Last but not least, when they do your SIDA check, they'll access your FBI database which will show certain arrests and convictions. You can and should FOIA your FBI records as well.

correct. you said it much better plus I was on my iphone with like one finger to type

great reply above

you can be absolutely certain "arrest history" (not necessarily a conviction of said offense), traffic tickets, FAA violations/etc, will also be part of a background check, to include possibly a credit check. In addition to PRIA

cf105 04-01-2018 01:52 PM

Great reply. So they see your checkride failures, like if you failed a PPL or a CPL. Thanks a ton


Originally Posted by rickair7777 (Post 2561500)
Sort of.

There's no such thing as "Your PRIA".

PRIA is a law which allows and requires airlines (and 135/91K) to access several third party records before hiring pilots:

- Certain FAA records

- Certain training records from past aviation employers

- National Driver Register


121/135/91k are required to maintain and return PRIA-specific records. Past part 91 employers are not required to maintain records, but if they do, they are supposed to respond with what they have.

The AC linked above has details.

But that's only the beginning. Any person or employer can also initiate a FOIA (Freedom of Information Act) request to the FAA, which will require them to essentially provide ALL of their records on you. The only exception would be certain sensitive records such as medical details. Some employers do FOIA for all job candidates, so assume anything in your FAA file is fair game. You can also FOIA yourself, and should do this so you know what's there.
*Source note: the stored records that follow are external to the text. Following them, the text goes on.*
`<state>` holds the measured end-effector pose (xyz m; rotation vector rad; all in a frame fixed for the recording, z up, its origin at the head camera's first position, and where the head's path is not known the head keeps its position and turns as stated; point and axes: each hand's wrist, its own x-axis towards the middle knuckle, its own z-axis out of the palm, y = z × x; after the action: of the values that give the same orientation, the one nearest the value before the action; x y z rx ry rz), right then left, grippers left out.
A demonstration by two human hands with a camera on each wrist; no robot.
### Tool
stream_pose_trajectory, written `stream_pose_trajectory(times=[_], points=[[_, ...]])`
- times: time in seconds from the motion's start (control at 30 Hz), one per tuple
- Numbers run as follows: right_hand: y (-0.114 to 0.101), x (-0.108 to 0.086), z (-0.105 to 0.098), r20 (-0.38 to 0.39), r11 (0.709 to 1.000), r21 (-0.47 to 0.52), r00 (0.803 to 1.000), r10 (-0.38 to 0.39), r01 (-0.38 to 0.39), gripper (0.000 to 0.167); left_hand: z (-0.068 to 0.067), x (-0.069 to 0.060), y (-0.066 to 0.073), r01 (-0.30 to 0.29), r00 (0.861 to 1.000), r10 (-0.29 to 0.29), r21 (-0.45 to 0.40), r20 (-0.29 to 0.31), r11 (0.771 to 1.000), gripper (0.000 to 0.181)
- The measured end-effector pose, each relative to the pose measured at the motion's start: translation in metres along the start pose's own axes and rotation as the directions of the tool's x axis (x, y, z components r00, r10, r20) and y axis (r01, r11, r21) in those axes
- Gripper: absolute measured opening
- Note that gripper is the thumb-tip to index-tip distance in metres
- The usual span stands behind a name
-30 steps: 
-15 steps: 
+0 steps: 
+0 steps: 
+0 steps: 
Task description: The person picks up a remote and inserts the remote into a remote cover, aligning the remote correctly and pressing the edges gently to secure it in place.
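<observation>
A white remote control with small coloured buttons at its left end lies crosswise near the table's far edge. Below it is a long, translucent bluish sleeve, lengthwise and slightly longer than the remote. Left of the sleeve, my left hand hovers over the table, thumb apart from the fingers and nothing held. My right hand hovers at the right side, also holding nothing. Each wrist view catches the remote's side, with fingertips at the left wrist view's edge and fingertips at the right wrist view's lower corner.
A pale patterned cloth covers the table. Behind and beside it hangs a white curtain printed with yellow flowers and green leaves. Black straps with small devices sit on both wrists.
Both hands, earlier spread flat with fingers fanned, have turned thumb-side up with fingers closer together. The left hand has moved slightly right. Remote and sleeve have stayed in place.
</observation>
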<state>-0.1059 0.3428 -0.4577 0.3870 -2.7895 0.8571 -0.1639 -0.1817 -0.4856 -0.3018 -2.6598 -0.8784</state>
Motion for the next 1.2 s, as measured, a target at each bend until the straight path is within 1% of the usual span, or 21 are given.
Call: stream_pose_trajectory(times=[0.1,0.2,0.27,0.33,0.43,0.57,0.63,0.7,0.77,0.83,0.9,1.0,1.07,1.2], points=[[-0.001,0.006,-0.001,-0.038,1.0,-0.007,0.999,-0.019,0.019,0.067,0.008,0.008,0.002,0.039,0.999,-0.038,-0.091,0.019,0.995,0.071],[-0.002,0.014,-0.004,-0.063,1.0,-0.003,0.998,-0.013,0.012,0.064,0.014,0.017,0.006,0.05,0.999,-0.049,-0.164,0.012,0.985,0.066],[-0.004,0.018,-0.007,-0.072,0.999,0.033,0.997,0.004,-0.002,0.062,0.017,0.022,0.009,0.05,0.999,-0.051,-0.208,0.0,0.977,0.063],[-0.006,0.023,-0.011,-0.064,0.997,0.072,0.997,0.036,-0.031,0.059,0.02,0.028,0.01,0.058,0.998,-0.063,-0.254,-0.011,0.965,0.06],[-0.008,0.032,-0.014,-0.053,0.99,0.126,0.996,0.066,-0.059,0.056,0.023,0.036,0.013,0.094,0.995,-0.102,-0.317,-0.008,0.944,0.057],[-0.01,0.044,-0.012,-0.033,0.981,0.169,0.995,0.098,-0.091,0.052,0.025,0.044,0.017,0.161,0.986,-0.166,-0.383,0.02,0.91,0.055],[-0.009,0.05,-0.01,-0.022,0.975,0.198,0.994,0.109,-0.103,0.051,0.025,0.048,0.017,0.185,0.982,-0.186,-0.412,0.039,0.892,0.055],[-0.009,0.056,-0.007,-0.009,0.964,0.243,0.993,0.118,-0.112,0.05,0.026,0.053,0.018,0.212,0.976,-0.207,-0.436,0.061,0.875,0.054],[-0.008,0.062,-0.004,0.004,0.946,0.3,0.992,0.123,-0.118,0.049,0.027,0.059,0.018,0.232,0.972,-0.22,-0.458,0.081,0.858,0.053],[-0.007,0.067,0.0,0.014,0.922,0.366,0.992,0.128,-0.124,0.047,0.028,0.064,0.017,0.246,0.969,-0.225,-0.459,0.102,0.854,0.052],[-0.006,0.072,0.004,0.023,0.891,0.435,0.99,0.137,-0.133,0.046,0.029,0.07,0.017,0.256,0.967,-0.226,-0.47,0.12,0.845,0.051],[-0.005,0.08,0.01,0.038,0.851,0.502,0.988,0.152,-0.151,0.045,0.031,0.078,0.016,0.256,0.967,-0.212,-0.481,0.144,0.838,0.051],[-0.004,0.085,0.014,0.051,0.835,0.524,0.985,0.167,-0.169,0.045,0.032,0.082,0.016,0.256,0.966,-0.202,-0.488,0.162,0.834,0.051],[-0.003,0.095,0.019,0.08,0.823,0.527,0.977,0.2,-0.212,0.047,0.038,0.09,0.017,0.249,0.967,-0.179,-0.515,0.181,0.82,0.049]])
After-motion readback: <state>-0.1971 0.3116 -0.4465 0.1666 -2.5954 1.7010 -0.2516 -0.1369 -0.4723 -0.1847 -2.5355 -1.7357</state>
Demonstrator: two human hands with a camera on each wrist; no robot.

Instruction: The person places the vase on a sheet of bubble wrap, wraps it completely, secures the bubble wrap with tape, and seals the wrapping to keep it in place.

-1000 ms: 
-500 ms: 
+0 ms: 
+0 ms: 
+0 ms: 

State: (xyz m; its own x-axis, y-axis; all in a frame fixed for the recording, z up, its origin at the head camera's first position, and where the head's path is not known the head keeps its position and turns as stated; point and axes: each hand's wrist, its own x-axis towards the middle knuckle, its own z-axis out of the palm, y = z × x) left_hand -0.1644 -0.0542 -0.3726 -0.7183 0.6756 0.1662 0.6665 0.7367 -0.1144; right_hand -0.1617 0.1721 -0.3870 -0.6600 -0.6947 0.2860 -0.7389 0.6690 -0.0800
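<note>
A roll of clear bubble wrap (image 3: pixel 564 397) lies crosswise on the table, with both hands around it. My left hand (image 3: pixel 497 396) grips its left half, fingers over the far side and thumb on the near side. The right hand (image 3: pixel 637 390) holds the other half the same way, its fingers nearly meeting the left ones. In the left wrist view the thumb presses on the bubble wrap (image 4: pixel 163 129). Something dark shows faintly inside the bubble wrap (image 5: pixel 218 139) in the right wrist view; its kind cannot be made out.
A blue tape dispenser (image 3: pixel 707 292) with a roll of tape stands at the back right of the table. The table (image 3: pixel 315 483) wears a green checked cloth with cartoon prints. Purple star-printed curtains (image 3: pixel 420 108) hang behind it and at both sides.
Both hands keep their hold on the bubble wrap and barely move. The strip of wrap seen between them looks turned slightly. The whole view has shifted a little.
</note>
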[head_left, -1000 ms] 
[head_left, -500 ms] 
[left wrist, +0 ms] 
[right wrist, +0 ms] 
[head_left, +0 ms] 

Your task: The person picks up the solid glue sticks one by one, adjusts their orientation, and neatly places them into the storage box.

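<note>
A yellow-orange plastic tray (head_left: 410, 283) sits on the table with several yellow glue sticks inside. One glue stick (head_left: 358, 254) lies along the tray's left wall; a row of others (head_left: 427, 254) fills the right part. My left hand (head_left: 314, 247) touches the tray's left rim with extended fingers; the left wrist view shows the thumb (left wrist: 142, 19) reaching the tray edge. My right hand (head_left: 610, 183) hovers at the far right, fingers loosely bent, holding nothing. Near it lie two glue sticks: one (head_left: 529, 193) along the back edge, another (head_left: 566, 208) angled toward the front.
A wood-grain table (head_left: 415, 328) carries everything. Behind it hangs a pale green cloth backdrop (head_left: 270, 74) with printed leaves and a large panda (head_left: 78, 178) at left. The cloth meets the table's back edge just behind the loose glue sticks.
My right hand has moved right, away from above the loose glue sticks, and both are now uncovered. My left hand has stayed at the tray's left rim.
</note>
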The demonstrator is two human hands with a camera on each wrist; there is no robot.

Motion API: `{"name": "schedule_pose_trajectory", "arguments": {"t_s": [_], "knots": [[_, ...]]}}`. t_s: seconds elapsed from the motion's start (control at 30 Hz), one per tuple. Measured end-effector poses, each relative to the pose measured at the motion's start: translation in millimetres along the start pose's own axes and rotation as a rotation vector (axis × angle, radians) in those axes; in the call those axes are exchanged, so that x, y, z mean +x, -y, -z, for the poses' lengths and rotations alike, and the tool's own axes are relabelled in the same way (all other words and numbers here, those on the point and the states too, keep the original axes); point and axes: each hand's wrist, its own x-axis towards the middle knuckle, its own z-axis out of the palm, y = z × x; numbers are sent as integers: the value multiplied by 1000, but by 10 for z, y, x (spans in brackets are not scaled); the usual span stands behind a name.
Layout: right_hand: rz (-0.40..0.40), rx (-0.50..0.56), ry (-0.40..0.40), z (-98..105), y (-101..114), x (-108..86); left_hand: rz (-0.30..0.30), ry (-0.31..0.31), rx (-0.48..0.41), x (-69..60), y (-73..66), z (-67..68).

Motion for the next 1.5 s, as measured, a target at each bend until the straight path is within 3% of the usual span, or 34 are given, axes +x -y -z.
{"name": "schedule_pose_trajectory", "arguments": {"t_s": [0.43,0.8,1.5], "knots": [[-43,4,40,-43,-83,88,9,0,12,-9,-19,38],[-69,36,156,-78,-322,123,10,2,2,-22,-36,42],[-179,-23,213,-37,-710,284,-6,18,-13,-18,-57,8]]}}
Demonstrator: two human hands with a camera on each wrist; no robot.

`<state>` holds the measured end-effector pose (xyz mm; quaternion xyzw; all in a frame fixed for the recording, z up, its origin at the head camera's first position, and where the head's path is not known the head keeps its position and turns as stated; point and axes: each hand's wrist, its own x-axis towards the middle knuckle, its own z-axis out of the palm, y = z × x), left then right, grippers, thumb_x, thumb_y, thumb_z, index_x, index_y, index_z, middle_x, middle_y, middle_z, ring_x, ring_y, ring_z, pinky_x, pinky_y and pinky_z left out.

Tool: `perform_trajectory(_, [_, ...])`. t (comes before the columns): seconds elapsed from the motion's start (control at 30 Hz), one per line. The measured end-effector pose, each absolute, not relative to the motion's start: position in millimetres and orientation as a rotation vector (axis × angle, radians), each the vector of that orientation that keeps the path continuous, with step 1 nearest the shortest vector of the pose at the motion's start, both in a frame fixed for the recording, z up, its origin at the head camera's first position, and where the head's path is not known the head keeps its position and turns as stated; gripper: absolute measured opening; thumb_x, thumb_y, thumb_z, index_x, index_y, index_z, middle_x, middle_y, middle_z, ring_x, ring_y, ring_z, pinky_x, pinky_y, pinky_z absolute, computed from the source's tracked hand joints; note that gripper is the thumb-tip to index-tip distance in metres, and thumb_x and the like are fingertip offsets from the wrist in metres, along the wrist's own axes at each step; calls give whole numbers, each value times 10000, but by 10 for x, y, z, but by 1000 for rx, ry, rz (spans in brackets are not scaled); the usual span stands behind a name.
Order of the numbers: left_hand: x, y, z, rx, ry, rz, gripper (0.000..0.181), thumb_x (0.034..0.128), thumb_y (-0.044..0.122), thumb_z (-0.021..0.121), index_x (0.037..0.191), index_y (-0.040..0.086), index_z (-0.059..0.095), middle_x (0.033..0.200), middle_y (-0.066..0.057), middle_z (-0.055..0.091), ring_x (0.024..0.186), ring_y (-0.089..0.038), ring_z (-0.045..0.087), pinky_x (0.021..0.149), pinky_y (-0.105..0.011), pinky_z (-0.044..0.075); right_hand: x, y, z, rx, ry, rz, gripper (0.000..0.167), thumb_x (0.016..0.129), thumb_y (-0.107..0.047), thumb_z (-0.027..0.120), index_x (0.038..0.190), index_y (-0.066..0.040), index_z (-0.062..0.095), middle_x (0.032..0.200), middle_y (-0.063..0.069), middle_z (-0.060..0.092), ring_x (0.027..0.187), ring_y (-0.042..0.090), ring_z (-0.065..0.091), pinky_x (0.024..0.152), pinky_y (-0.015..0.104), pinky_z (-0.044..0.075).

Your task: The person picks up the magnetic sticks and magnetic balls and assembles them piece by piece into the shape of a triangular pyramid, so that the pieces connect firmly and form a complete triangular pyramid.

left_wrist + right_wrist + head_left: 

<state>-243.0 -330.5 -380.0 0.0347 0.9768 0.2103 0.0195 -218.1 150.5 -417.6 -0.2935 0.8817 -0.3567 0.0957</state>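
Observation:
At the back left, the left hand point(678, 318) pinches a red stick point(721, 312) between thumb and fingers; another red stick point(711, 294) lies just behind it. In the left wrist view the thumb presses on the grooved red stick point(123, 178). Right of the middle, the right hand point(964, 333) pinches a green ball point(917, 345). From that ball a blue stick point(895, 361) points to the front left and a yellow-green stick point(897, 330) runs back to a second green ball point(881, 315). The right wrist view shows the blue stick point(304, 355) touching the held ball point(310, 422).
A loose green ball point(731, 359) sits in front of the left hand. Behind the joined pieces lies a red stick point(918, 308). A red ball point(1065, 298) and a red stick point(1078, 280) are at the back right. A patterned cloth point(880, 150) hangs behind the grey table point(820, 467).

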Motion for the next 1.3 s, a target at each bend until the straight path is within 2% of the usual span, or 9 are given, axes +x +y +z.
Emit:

Also pull your current employer PRIA records (there was an error in mine, a failure was indicated but I never had one :eek: ). You cannot access past employer's PRIA data, except when applying for a new job you can opt to get a copy of what they send (you should).

Airlines will access DOT drug test records, which will show any past DOT test failure or refusal (not just aviation, any DOT tested position such as truck driver).

Last but not least, when they do your SIDA check, they'll access your FBI database which will show certain arrests and convictions. You can and should FOIA your FBI records as well.


Babyjetdvr 07-09-2018 03:59 PM

I had once requested a copy of my training records, showing every day in class and checkride. Everything was good but, is that what an airline give another airline on PRIA request? Just curious

Egg320 03-11-2022 04:20 AM

PRIA and PRD
 
I have spoken to other pilots who have a PRIA event or 2 such as a checkride failure etc but when a potential new employer looks at the new FAA PRD database nothing is showing up. They even ran a check on themselves on the PRD and saw nothing.

I donít know if the potential new employer would then send off an old school PRIA request but this is what I have been told. I also watched an online video on the PRD where they say that your past employment history is only in the PRD if you the pilot actually enter it.

So I believe they get all the FAA PRIA stuff such as accidents, drug tests, failed checkrides etc. on the PRD regardless however not necessarily any past company history, training records etc, dismissal for performance or other etc.

Im not 100% sure on this but from watching the video this seems to be the case as you have control as to whether your past employment history goes in there.

The new employer could then potentially send of an old paper copy PRIA and FOIA but whether they would is anybodys guess. So definitely worth being honest in your interview about any past transgressions.